Please copy out every line of the listing below in which the word "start" appears.
__________
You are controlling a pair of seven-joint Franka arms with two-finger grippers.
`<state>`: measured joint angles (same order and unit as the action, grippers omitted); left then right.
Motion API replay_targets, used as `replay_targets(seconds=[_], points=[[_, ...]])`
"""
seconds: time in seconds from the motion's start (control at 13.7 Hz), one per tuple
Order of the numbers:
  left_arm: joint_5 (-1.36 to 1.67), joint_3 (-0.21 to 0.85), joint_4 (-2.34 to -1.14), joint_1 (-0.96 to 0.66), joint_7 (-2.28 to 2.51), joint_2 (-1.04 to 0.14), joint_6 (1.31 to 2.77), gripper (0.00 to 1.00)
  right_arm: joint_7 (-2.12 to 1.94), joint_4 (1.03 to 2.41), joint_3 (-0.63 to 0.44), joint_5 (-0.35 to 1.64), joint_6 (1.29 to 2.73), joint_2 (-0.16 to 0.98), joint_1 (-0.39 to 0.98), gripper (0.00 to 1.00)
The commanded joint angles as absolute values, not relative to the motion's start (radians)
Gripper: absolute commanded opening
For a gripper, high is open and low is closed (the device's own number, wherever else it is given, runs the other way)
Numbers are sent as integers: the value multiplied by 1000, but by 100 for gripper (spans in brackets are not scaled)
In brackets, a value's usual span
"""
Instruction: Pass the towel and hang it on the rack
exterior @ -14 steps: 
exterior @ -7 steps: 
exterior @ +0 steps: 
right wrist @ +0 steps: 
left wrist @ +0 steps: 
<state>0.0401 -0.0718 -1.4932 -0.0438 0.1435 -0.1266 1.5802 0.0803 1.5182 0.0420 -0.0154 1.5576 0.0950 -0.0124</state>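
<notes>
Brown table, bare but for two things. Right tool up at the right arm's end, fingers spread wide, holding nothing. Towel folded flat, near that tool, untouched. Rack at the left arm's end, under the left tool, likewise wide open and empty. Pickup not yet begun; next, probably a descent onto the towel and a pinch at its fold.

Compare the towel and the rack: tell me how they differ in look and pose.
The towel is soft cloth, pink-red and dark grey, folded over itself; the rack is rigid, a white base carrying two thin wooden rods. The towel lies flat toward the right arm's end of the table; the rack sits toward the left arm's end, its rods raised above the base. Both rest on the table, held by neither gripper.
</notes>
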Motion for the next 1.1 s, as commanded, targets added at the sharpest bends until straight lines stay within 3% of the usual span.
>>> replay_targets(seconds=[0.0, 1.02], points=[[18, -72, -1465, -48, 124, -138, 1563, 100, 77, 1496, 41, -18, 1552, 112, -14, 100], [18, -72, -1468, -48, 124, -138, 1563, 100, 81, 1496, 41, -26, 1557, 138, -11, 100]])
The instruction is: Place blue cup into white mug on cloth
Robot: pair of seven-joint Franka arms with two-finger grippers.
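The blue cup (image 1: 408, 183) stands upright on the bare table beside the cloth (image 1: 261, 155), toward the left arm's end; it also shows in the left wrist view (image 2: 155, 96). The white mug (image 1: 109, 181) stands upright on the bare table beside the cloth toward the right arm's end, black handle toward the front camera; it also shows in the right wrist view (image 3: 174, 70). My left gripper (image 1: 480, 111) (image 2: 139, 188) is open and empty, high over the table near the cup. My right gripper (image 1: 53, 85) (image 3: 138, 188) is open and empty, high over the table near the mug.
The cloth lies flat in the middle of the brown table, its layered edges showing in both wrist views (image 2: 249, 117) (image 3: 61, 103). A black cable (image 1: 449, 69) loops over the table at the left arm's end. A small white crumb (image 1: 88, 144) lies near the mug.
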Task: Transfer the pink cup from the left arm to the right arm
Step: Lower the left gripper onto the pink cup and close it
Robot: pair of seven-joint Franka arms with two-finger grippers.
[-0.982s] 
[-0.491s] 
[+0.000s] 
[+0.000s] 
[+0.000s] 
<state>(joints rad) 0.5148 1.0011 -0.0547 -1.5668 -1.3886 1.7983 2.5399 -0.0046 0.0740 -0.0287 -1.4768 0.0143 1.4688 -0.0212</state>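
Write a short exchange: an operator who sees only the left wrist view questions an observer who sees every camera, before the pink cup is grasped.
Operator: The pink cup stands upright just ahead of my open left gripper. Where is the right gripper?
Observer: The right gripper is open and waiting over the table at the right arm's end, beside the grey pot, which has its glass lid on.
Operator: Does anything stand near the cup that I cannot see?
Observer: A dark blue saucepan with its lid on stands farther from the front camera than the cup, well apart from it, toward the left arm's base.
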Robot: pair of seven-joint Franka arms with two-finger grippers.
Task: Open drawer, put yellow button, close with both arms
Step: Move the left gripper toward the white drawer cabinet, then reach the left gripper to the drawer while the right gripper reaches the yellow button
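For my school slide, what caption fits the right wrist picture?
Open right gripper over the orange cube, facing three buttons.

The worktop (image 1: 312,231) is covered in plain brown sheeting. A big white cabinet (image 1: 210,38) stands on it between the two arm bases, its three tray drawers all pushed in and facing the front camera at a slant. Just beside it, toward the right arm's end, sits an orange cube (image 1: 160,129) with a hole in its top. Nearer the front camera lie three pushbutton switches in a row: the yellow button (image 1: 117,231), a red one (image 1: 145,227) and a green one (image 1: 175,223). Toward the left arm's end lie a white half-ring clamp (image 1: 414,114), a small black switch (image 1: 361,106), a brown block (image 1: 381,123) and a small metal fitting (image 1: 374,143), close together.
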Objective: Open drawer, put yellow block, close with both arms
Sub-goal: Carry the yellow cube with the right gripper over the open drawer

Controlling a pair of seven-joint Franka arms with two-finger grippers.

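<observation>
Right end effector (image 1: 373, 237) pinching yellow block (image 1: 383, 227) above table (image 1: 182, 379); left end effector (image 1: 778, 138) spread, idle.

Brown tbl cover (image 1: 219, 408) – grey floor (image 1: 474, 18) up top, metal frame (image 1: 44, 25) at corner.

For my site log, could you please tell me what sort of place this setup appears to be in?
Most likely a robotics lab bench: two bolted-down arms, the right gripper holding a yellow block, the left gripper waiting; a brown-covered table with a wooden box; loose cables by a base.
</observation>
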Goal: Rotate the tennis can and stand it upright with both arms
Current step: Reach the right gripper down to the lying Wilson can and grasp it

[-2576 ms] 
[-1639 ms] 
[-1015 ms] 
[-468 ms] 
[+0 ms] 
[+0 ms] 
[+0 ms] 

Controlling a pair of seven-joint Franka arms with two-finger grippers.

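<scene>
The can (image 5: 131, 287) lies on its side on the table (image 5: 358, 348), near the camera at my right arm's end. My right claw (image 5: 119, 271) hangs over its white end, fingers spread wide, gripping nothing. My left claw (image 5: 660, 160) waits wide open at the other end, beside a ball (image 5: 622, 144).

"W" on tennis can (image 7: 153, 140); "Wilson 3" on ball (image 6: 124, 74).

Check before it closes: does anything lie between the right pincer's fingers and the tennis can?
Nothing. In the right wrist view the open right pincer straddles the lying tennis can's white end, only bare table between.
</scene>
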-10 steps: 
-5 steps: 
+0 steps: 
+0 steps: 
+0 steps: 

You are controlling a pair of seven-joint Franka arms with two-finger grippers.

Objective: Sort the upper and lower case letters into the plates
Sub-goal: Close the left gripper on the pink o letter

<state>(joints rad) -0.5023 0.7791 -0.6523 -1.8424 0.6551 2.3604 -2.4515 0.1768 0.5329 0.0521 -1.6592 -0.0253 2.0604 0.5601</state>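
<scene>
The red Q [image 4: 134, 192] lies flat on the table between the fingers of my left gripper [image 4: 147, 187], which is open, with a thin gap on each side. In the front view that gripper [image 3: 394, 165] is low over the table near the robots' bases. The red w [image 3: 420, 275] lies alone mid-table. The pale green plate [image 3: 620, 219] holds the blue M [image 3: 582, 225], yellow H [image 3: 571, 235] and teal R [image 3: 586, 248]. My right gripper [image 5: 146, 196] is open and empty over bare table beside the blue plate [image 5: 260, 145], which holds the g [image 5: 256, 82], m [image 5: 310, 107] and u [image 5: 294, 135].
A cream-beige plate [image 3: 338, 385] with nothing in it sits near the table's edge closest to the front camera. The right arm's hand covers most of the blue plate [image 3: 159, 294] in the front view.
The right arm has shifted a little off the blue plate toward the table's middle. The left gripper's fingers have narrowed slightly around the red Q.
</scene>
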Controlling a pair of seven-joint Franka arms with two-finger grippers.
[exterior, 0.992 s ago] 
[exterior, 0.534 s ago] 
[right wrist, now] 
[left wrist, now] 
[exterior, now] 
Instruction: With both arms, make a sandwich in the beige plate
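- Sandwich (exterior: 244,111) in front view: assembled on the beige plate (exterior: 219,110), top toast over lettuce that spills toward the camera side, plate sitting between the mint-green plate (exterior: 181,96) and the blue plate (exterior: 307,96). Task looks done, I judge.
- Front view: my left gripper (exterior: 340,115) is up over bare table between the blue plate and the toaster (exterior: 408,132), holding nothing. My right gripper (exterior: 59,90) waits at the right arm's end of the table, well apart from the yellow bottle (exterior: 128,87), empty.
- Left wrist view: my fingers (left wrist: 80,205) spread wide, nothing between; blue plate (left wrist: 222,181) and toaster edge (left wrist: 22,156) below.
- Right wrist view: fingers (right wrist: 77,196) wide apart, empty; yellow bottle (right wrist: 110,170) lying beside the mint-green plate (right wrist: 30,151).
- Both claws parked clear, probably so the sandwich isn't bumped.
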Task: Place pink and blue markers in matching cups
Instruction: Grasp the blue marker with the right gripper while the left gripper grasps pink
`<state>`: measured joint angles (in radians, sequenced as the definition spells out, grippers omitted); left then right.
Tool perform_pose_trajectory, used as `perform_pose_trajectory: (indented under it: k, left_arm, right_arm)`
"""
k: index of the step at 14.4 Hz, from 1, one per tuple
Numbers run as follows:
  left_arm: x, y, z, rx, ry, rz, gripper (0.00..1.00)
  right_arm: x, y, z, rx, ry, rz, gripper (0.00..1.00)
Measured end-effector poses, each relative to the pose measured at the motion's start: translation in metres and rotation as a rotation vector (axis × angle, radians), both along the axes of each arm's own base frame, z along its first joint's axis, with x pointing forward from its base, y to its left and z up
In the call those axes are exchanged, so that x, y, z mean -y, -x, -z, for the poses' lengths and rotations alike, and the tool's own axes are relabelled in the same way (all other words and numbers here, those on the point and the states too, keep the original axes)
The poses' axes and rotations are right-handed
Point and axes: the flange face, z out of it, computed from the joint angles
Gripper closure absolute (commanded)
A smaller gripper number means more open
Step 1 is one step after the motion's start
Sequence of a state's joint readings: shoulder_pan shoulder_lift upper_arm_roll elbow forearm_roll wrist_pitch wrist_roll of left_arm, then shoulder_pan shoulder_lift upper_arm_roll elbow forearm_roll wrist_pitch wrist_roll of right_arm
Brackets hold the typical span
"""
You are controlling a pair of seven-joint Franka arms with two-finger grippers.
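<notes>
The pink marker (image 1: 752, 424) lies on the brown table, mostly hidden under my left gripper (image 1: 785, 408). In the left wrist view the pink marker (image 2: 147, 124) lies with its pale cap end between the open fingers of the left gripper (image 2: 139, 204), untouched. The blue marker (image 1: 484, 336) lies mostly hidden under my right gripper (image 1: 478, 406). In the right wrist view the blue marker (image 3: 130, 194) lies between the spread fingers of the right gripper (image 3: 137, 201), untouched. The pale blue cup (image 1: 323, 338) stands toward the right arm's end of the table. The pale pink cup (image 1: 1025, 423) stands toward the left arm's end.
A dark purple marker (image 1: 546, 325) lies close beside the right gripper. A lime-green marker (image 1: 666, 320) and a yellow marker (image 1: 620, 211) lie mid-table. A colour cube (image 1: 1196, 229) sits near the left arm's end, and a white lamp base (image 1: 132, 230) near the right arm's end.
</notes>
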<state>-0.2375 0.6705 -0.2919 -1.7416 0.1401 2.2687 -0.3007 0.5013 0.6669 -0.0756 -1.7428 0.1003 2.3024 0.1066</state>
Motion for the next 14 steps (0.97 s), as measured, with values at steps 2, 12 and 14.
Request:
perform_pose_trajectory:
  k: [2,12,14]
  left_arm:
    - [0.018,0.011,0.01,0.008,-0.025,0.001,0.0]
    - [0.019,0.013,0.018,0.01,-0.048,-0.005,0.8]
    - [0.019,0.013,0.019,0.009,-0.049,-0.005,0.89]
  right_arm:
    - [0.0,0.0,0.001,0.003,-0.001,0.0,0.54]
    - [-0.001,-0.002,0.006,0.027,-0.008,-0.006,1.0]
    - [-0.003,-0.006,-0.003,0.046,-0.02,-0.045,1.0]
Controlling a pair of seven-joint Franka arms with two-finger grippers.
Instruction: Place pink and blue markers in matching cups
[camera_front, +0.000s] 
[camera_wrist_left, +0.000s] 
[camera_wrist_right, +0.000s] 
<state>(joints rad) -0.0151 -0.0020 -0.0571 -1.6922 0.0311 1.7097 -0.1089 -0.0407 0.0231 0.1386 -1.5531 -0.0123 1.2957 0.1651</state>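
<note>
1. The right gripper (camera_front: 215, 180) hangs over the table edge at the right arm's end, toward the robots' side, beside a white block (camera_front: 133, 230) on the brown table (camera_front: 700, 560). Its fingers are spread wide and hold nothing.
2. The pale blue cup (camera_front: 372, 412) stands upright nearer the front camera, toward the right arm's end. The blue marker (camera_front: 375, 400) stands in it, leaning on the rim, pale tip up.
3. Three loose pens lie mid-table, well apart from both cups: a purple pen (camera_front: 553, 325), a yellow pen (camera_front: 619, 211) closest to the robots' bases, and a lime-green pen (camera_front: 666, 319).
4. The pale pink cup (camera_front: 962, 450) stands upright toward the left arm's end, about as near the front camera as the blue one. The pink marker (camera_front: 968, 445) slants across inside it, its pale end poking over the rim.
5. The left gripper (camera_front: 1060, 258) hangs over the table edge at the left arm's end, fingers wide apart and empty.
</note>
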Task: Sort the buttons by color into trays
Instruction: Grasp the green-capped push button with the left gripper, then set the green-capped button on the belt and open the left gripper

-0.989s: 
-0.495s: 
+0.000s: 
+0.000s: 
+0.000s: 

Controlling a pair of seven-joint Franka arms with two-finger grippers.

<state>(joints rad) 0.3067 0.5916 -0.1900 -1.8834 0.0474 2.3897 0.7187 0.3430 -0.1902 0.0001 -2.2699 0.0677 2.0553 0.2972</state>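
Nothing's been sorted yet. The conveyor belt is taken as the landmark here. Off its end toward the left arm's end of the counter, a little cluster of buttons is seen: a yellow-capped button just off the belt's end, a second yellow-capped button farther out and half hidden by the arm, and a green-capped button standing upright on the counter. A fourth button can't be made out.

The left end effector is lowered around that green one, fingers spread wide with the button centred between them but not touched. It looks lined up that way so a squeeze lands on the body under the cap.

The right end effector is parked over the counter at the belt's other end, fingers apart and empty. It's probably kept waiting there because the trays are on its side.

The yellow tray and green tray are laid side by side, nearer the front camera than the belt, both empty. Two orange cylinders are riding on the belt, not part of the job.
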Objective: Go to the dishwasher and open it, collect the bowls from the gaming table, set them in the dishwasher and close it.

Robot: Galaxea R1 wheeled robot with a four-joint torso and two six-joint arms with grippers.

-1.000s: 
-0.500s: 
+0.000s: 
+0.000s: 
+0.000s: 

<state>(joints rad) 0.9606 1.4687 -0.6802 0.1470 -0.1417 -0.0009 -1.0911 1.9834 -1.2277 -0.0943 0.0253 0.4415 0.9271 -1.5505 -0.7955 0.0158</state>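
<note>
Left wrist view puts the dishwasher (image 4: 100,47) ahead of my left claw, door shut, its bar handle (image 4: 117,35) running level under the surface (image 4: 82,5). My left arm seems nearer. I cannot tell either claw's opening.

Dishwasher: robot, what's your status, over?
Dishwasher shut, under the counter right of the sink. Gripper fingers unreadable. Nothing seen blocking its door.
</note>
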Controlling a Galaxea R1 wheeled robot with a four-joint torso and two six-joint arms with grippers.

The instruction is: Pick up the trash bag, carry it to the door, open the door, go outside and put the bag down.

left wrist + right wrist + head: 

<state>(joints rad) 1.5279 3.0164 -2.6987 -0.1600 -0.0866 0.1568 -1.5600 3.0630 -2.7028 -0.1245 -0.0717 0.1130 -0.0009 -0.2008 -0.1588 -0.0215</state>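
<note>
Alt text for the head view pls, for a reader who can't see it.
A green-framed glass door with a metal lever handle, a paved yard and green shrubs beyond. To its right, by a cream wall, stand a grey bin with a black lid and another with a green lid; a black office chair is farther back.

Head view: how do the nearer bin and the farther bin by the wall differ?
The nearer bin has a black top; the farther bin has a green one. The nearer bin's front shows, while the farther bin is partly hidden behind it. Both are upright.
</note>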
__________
COMPLETED EXERCISE:
seconds: time in seconds from the motion's start (control at 13.7 Hz), one per tuple
The commanded joint angles as absolute values, not relative to the motion's start (radians)
Measured end-effector poses, each relative to the pose measured at the motion's start: translation in metres and rotation as a rotation vector (axis × angle, radians), both along the axes of each arm's own base frame, z along its first joint's axis, with x pointing forward from its base, y to its left and z up
Step 1 is one step after the motion's start

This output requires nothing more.